Effective aggressive marketing strategy! T-Mobile (TMUS.US) Q2 user growth exceeds expectations, raises full-year performance guidance.
The latest financial report from T-Mobile US Inc., the second largest wireless operator in the United States, shows that despite a slow start to the year, the number of new users in the second quarter far exceeded analysts' expectations.
The second largest wireless operator in the United States, T-Mobile US Inc. (TMUS.US), announced in its latest financial report that despite a slow start to the year, the number of new users in the second quarter far exceeded analysts' expectations. The company, based in Bellevue, Washington, announced on Wednesday that it added 830,000 contract-based mobile phone users in the quarter, significantly higher than Wall Street's expectations of 714,000.
Service revenue, excluding revenue from user device purchases and upgrades, increased by 6% year-on-year to $17.4 billion, slightly exceeding market expectations. Total revenue reached $21.13 billion, slightly higher than analysts' expectations of $21.02 billion. Diluted earnings per share increased by 14% to $2.84, surpassing analysts' average forecast of $2.69.
After the financial report was released, the company's stock price soared by about 5% after hours.

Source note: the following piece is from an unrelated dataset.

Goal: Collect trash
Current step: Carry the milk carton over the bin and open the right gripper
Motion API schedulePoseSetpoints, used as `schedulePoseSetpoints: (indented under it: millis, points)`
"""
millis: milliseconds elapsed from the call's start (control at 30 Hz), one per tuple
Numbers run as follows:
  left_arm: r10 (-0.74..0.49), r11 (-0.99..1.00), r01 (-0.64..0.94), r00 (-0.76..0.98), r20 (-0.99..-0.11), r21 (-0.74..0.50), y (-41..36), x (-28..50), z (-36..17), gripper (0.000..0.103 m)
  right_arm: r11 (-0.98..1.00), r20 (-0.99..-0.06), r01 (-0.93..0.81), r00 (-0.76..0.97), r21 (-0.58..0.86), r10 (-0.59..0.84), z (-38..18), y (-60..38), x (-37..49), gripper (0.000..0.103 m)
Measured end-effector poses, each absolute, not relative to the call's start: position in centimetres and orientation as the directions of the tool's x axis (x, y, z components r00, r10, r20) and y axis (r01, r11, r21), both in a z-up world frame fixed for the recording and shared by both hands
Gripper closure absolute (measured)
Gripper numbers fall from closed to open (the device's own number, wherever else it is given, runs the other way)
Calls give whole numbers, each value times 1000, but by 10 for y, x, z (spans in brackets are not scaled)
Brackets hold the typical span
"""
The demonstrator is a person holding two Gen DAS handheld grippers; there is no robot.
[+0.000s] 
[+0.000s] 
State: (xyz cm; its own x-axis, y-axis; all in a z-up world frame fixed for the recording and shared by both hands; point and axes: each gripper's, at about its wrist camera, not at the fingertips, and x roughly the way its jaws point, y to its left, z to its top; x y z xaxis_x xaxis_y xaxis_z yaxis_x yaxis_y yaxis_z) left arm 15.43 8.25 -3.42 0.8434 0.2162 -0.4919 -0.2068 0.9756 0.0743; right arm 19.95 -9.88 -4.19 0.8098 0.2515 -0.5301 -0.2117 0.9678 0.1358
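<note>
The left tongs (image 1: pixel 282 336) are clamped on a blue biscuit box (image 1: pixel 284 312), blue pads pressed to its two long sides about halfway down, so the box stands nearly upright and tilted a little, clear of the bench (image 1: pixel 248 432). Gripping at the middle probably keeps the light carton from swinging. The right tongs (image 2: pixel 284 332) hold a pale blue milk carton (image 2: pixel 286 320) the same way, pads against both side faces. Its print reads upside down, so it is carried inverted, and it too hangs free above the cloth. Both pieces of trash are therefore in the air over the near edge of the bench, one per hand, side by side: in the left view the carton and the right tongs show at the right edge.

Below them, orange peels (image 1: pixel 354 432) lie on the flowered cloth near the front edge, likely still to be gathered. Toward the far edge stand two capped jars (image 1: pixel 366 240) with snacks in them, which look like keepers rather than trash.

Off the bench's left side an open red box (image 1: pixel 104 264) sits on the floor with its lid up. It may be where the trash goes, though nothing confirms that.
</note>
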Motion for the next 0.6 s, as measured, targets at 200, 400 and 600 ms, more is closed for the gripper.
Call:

As consumers pay more attention to the value of their communication expenses, the three largest telecom operators in the United States are engaged in intense competition for users. AT&T and Verizon both expect to benefit from the cash flow improvements resulting from the Trump administration's tax and spending legislation by the end of the year. T-Mobile CFO Peter Osvaldik stated in a conference call on Wednesday that while the legislation "will not have a substantial impact on the company's expected cash reserves in 2025," it will release $1.5 billion in funds in 2026, which the company will deploy cautiously based on its capital allocation strategy.
With its aggressive marketing strategies and value-added services, T-Mobile continues to expand its competitive advantage in the market. The company, which disappointed investors in the first quarter due to slower than expected user growth, successfully attracted price-sensitive customers with new plan combinations and a five-year price guarantee introduced in the spring. The company also announced that it will offer satellite messaging and data services at a lower price than originally planned, aimed at filling in mobile network dead zones. The service, which costs $10 per line per month, will even be available to non-T-Mobile wireless users. CEO Mike Sievert emphasized in the conference call that this service will help T-Mobile attract and retain users in the long term.
He said, "It will be a highly attractive catalyst to deepen the relationship between users and T-Mobile, which will be extremely beneficial to us in many ways."
Similar to its industry counterparts, T-Mobile is actively expanding into the home broadband market dominated by traditional cable TV companies. The company added 454,000 high-speed internet users this quarter, surpassing the market's expectations of 416,000. After completing the acquisition of fiber operator Lumos in April, T-Mobile officially launched its T-Fiber service in June, transitioning from reliance on wireless redundancy to providing physical fiber connections.
Given that the joint venture with KKR to acquire fiber services provider Metronet is nearing completion, T-Mobile has raised its full-year performance guidance, expecting to add tens of thousands of new users by the end of the year, while also increasing its expectations for free cash flow and EBITDA. Sievert revealed that although the fiber business is still in its early stages, the company plans to develop the service to at least 100,000 users by the end of the year.
It is worth noting that Comcast Corporation Class A and Charter Communications announced on Tuesday that they have reached a multi-year agreement to provide mobile services to business customers based on the T-Mobile network. Sievert is cautiously optimistic about this partnership, believing that it will help T-Mobile gain incremental revenue in the underserved small and medium-sized business market. "In and of itself, it's a great partnership," he said. "I think it will evolve and produce real benefits, but that doesn't mean we're going to open up entirely new business areas as a result."